Description
Twice baked stuffed potatoes with German flair, including sauerkraut and bacon.
Ingredients
Scale
- 4 russet potatoes
- 1/2 c sour cream
- 2 Tbs butter
- 2 Tbs whole grain mustard
- 6 strips of bacon, fried crispy and cut into bits (divided)
- 1 cup sharp white cheddar cheese (divided)
- salt and pepper
- 1/2 – 1 cup sauerkraut (based on your preferences)
- 1/2 cup chopped parsley
Instructions
- Bake four potatoes until cooked through (or microwave depending on time)
- Halve potatoes and hollow out the centers, putting the potato guts into a bowl. Leave enough flesh on the skins to refill the potatoes.
- Place skins on a baking sheet and heat oven to 375F.

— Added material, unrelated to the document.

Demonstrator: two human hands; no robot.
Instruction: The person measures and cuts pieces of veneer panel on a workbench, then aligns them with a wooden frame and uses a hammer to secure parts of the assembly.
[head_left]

- Smash together potato guts, sour cream, butter, mustard, half of the bacon and half of the cheese along with salt and pepper to taste.
- Fill hollowed skins with filling, evenly divided. It should heap up in the skins.
- Top each filled skin with sauerkraut to your desired amount (1 – 2 Tbs), a liberal sprinkling of the remaining cheese and remaining bacon.
- Bake loaded potatoes in the oven for 20 minutes at 375F until heated through and cheese is melted.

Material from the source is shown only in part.